The company expects demand for ultra-large container vessels to remain stable, while the mid-sized vessel segment below 10,000 TEU will see “selective recovery.” This aligns with the recent surge in feeder container ship orders.

Return to profitability, but below expectations

Hanwha Ocean reported a second-quarter net profit of nearly KRW 149 billion (approximately $107.1 million), turning around from a KRW 27 billion loss in the same period of 2024.

Sales increased by 30% from KRW 2.536 trillion to KRW 3.294 trillion. Commercial vessels dominated sales at KRW 2.807 trillion, up 33% from KRW 2.112 trillion year-on-year.

Hanwha Ocean explained that the sales growth was driven by seasonal factors increasing working days and a higher proportion of high-margin LNG carrier sales.

Operating profit also saw significant growth due to reduced “low-margin” container ship orders and new vessel deliveries, coupled with the “rapid expansion” of “high-margin” LNG carrier projects.

Sales in its naval vessel business declined due to submarine project completions, but the company expects stable margins through new projects, maintenance work, and U.S. operations.

Offshore operations improved slightly with the completion of a drillship project. The company anticipates a slight quarterly sales dip due to new project delays but maintains stable full-year profitability.

Although Hanwha Ocean’s second-quarter performance exceeded operating profit expectations (KRW 254.74 billion forecast vs. KRW 371.7 billion actual), net profit fell short of the KRW 195.6 billion projection.
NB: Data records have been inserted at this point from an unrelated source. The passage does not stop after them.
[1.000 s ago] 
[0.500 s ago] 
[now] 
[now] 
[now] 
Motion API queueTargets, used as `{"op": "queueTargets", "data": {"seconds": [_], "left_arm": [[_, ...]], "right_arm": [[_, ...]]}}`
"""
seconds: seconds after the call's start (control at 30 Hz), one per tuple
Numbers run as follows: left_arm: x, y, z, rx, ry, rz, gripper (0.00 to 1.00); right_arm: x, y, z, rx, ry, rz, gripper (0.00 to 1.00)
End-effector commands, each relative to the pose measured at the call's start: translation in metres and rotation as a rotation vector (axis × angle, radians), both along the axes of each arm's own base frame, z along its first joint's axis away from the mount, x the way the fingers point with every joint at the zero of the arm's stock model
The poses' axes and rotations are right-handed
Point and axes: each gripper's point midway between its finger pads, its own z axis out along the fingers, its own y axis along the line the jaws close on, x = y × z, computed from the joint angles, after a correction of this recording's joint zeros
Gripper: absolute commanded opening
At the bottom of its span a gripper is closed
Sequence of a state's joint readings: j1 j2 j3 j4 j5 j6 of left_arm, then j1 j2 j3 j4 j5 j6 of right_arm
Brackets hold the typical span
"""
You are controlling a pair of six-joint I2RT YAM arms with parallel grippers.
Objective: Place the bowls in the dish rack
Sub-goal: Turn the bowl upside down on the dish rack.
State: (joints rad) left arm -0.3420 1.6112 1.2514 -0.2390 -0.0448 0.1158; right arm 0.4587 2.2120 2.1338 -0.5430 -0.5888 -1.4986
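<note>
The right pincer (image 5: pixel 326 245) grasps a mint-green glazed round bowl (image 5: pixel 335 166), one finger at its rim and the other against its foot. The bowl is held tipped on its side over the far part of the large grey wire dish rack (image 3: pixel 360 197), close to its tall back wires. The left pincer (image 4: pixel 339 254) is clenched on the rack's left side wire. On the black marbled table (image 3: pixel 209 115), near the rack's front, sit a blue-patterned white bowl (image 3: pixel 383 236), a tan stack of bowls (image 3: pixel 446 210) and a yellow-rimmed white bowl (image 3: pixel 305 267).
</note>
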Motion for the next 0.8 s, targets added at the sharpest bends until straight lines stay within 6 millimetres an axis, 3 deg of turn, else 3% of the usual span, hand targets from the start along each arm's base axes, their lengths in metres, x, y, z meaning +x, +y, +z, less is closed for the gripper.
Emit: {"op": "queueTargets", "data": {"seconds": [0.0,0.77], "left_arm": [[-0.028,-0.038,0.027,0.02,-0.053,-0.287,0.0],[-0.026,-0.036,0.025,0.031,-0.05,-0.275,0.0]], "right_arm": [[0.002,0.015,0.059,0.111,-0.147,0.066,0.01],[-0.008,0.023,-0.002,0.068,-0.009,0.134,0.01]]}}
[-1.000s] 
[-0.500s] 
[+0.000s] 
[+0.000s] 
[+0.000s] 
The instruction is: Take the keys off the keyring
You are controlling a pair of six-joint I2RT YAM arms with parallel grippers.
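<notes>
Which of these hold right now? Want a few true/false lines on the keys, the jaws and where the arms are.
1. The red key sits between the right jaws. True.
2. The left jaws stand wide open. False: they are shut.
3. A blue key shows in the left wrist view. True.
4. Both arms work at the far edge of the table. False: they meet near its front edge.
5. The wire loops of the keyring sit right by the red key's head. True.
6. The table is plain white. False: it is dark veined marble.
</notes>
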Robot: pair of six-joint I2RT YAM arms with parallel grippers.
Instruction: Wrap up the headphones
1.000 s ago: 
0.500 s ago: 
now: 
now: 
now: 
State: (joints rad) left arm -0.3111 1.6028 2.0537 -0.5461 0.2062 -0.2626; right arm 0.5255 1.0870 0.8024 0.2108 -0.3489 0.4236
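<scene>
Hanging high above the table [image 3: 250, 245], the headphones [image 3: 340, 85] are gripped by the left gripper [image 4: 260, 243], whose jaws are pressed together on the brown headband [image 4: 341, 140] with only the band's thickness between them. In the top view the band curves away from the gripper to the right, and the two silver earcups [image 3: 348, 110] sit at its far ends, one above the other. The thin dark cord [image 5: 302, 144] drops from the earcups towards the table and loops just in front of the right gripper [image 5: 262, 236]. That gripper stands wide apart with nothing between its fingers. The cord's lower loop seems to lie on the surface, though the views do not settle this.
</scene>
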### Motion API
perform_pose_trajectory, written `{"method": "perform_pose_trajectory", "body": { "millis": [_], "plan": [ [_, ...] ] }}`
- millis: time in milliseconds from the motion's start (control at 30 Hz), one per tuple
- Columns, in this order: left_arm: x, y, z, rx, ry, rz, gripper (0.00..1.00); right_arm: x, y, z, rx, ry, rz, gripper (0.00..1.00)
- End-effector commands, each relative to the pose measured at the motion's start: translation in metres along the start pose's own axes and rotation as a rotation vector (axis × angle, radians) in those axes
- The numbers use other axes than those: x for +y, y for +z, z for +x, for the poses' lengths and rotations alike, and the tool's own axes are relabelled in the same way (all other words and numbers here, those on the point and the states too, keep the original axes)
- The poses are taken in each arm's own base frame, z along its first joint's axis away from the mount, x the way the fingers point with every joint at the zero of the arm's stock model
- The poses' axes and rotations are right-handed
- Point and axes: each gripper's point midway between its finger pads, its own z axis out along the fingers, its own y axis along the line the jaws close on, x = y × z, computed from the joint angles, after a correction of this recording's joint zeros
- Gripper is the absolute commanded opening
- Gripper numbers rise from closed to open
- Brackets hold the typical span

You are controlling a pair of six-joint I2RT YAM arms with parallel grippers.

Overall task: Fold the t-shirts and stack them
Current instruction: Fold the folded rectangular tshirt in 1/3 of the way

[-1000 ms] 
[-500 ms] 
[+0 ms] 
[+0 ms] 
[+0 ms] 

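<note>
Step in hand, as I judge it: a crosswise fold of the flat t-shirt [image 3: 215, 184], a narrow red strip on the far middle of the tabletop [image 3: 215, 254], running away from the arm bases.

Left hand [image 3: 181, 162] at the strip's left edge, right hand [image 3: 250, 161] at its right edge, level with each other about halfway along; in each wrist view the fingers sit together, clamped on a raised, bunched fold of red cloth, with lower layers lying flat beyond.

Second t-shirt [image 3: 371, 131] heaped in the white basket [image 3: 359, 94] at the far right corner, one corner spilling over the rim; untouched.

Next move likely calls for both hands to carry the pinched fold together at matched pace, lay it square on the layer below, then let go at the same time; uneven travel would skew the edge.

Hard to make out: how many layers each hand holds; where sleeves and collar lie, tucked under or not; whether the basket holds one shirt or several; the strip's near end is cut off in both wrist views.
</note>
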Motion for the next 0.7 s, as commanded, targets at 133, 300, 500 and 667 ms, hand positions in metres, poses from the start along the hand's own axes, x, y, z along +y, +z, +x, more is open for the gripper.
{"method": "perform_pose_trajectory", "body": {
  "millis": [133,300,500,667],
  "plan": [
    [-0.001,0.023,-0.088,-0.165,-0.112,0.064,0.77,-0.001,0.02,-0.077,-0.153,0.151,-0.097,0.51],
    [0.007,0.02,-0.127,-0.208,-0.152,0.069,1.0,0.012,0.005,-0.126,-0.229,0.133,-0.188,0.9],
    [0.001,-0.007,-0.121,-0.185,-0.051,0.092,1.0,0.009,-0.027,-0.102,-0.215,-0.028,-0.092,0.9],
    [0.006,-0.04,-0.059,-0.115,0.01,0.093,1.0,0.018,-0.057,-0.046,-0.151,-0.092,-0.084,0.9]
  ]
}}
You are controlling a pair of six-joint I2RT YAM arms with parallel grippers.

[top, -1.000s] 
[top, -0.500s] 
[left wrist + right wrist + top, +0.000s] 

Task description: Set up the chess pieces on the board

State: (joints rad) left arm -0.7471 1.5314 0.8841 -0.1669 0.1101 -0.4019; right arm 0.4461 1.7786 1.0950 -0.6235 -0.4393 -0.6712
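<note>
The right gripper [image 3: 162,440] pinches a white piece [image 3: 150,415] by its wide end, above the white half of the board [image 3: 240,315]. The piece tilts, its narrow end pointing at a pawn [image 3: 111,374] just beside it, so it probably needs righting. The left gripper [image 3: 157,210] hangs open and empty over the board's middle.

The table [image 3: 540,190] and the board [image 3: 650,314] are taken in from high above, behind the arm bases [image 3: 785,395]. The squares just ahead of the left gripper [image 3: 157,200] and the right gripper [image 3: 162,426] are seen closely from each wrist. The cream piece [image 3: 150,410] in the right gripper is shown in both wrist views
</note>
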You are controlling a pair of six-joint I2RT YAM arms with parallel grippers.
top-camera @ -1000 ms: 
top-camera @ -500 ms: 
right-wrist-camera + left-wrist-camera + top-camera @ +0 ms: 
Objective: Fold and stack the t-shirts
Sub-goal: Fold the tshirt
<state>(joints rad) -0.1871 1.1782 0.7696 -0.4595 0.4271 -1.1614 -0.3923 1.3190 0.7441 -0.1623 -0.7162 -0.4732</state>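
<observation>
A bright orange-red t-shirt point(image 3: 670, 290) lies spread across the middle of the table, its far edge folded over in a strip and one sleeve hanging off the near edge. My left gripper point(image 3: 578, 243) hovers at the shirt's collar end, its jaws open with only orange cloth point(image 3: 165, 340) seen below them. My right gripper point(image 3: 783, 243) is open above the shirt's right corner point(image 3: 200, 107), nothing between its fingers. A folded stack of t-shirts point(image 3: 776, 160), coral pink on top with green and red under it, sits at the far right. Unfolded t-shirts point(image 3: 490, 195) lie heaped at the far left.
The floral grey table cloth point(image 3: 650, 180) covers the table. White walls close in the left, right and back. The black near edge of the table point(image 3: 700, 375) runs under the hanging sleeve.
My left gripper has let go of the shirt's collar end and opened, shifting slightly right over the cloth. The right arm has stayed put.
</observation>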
Industry analysts note that Hanwha Ocean’s $3.3 billion new orders as of April 2025 lag behind competitors like HD KSOE ($9 billion), raising concerns about its long-term growth potential.

As of June this year, Hanwha Ocean’s order backlog stood at 132 vessels. This includes 109 commercial vessels: 65 LNG carriers, 18 container ships, 16 tankers, and 10 ammonia/LPG carriers, along with 4 offshore units and 19 naval vessels and other ships.